* **TASK**: Please give back all the records exactly, but keep the pictures out.

** ENTRIES PROVIDED follows **

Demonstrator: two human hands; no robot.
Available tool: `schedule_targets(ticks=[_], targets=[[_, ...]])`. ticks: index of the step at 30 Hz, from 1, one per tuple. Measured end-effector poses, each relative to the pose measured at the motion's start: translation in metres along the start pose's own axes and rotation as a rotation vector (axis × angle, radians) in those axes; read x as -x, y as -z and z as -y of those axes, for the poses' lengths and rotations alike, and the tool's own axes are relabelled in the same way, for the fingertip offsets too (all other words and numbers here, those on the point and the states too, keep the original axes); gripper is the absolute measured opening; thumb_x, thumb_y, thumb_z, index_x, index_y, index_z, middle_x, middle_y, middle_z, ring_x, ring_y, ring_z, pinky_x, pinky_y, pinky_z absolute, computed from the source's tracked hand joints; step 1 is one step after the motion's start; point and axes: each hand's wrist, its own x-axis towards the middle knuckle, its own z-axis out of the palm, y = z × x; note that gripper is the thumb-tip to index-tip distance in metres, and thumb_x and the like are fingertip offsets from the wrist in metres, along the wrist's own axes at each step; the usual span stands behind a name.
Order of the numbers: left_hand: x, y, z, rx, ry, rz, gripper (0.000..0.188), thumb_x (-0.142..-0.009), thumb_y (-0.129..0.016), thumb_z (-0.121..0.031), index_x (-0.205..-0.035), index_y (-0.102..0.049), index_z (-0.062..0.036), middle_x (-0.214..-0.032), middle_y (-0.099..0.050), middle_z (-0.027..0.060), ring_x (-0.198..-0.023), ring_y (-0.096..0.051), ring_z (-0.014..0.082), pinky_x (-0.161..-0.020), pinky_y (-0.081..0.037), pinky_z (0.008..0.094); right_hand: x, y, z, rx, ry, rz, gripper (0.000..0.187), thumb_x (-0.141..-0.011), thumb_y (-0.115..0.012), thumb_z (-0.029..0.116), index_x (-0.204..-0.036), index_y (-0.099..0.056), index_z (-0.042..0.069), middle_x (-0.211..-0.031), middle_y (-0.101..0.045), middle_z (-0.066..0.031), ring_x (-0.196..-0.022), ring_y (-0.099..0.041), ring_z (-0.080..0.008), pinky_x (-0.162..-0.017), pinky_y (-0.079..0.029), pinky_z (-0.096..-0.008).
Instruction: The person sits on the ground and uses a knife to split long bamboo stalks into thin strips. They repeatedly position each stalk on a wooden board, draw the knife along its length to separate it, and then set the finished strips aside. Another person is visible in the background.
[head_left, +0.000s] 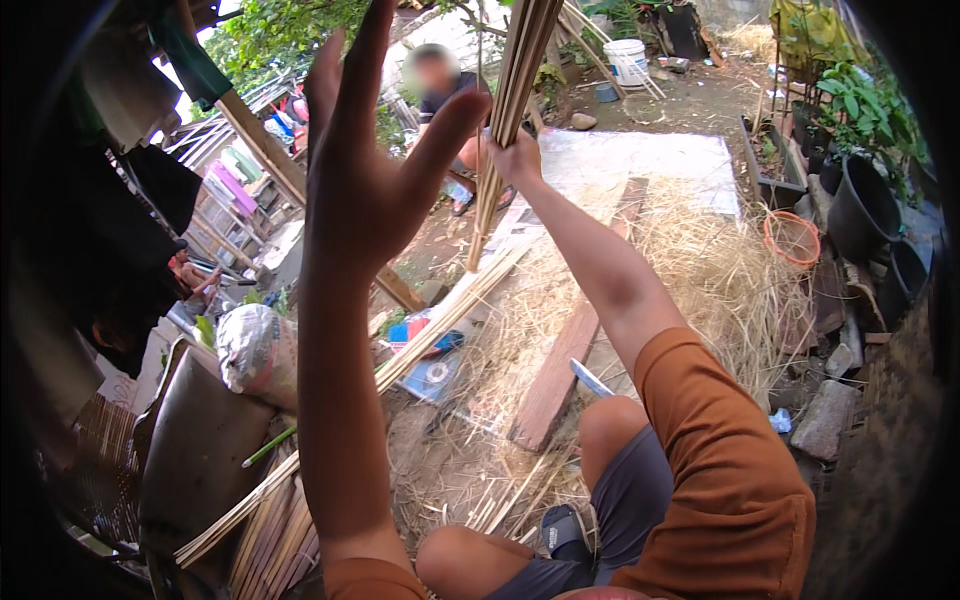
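My left hand (365,180) is raised in front, thumb and fingers spread, with nothing in it; its fingertips run out past the top edge. My right hand (517,160) is wrapped round a bundle of thin bamboo strips (525,62), held nearly upright beyond the left thumb. The bundle's top is cut off by the picture's edge, and its lower end hangs over the ground. Below my right forearm lies a long wooden plank (562,372). A knife blade (591,378) shows between the plank and my knee; its handle is hidden.
Pale shavings (690,275) cover much of a white sheet (655,155). Long strips (455,312) lie at left, with more split strips (275,545) nearer. A filled sack (258,350) stands left. Another person (445,95) sits ahead. Black pots (868,210) and an orange basket (791,238) are right.
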Motion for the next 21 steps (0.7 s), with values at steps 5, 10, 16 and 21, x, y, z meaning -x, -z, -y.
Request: schedule_targets(ticks=[5,10,16,21], targets=[[0.082,0.023,0.043,-0.054,0.319,0.133,0.070,-0.094,-0.067,-0.037,-0.149,-0.039,-0.0042,-0.144,-0.048,0.0209,-0.134,-0.046,0.0328,-0.112,-0.034,0.0431,-0.045,0.013,0.018,-0.077,-0.102,0.020,0.035,-0.081,-0.077,0.035,-0.093,-0.074,0.003,-0.085,-0.075,-0.0128,-0.082,-0.073,-0.0254,-0.072,-0.055,-0.0389],[0.146,0.035,0.056,-0.079,0.532,0.146,0.069,-0.094,-0.065,-0.041,-0.147,-0.041,-0.0020,-0.142,-0.047,0.0224,-0.133,-0.045,0.0350,-0.112,-0.033,0.0432,-0.087,0.025,0.028,-0.196,-0.127,0.236,0.031,-0.085,-0.076,0.029,-0.101,-0.074,0.003,-0.092,-0.075,-0.0119,-0.081,-0.072,-0.0196,-0.074,-0.057,-0.0343],[0.219,0.111,0.088,-0.252,0.693,0.158,0.069,-0.093,-0.068,-0.034,-0.148,-0.040,-0.0041,-0.145,-0.043,0.0237,-0.136,-0.041,0.0376,-0.113,-0.032,0.0441,0.007,-0.033,0.069,-0.468,-0.238,0.208,0.021,-0.088,-0.076,0.022,-0.092,-0.072,0.002,-0.082,-0.071,-0.0057,-0.069,-0.064,-0.0145,-0.065,-0.051,-0.0300],[0.259,0.138,0.099,-0.620,0.549,0.259,0.076,-0.088,-0.071,-0.034,-0.152,-0.037,-0.0101,-0.156,-0.028,0.0234,-0.141,-0.032,0.0430,-0.115,-0.026,0.0523,0.051,-0.126,0.066,-0.309,0.011,0.070,0.030,-0.090,-0.074,0.026,-0.104,-0.067,0.001,-0.084,-0.068,-0.0015,-0.068,-0.059,-0.0147,-0.061,-0.049,-0.0299]])
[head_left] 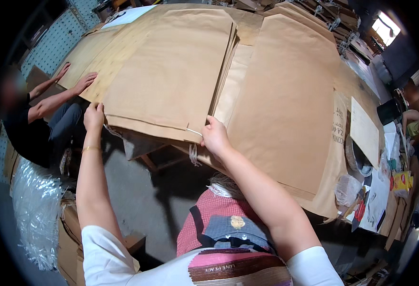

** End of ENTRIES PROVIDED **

* **ANSWER BOX**:
Demonstrator: two human hands; no robot.
Available tool: `schedule_targets(ticks=[_], targets=[[_, ...]])`. ticks: index of the step at 30 Hz, from 1, one per tuple. Measured end-effector poses, each relative to the pose measured at the motion's start: translation in metres along the start pose's own axes and rotation as a rotation vector (axis × angle, radians) in those axes; read x as -x, y as -z and z as -y of those axes, for the poses' lengths and rotations alike, and the tool's own axes are relabelled in the same way, for the fingertip offsets too (all other words and numbers here, those on the point and the states too, keep the original axes); gripper is the absolute measured opening; thumb_x, thumb_y, thumb_z, index_x, index_y, index_z, middle_x, middle_y, middle_z, ring_x, ring_y, ring_z, pinky_x, pinky_y, pinky_z absolute, computed from the source's tracked hand joints; step 1 is one step after the motion's start; point and axes: each hand's wrist, its own x-axis towards the middle knuckle, its own z-axis out of the palm, y = z × x; note that gripper is the thumb-tip to index-tip distance in metres, and thumb_x and the like are fingertip offsets from the wrist in metres, along the wrist's own axes at each step; the usual span stands behind a name.
Order of the numbers: left_hand: x, y, z, rx, ry, rz, gripper (0.000..0.188), thumb_x (-0.142..-0.009), thumb_y (-0.129..0.016), thumb_z (-0.121..0.031), index_x (-0.205..-0.035), index_y (-0.102..0.049), index_z (-0.062..0.036), middle_x (-0.214..-0.032), middle_y (-0.099..0.050), middle_z (-0.027..0.060), ring_x (-0.198..-0.023), ring_y (-0.096..0.051), ring_z (-0.014..0.082), pinky_x (-0.161..-0.020), pinky_y (-0.081..0.037), pinky_z (0.008..0.094); right_hand: x, y, z, rx, ry, rz, gripper (0.000..0.187), thumb_x (-0.141..-0.011), thumb_y (-0.115..0.012), thumb_z (-0.029..0.116), index_x (-0.204..-0.036), index_y (-0.099..0.056), index_z (-0.042..0.069), middle_x (-0.211..-0.031), middle_y (-0.101..0.045), middle_z (-0.066..0.031), ring_x (-0.196..-0.022), ring_y (-0.099..0.041), ring_z (-0.080..0.008), pinky_x (-0.162..-0.017), pinky_y (-0.079..0.029), pinky_z (-0.096..-0.008).
Instruction: The person sits on the ground and uses a knife to split long bamboo stalks into thin strips. They repeatedly position each stalk on a wooden board, draw the knife along its length to separate it, and then set the finished strips aside. Another person is visible in the background.
[head_left, +0.000s] 
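My left hand (365,180) is raised in front, thumb and fingers spread, with nothing in it; its fingertips run out past the top edge. My right hand (517,160) is wrapped round a bundle of thin bamboo strips (525,62), held nearly upright beyond the left thumb. The bundle's top is cut off by the picture's edge, and its lower end hangs over the ground. Below my right forearm lies a long wooden plank (562,372). A knife blade (591,378) shows between the plank and my knee; its handle is hidden.
Pale shavings (690,275) cover much of a white sheet (655,155). Long strips (455,312) lie at left, with more split strips (275,545) nearer. A filled sack (258,350) stands left. Another person (445,95) sits ahead. Black pots (868,210) and an orange basket (791,238) are right.
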Motion for the next 21 steps (0.7 s), with values at steps 5, 10, 16 and 21, x, y, z meaning -x, -z, -y.
Request: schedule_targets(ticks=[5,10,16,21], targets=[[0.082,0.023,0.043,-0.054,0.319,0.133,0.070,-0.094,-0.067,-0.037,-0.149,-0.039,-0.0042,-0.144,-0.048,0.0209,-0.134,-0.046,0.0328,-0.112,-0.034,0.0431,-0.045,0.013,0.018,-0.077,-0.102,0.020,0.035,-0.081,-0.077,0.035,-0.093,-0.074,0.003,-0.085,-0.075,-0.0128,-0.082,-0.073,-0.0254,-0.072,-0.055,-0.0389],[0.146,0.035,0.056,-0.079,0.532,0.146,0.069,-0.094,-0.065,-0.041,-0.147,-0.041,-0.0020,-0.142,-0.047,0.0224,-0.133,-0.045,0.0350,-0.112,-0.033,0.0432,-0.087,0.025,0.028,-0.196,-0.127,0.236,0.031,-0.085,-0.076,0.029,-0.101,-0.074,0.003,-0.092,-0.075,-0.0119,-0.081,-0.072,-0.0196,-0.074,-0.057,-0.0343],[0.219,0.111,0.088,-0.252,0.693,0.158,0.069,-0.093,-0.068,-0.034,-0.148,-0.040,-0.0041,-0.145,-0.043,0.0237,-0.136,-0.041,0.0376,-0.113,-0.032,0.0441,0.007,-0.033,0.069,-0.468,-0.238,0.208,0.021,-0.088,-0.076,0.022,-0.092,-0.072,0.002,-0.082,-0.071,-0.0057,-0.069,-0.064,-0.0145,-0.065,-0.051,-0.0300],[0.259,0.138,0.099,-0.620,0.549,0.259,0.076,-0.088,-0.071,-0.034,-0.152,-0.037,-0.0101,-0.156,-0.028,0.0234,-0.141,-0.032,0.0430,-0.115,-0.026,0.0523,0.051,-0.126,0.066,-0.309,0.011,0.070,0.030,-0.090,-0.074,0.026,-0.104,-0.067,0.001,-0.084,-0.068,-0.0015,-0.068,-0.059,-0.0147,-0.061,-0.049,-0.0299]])
[head_left] 

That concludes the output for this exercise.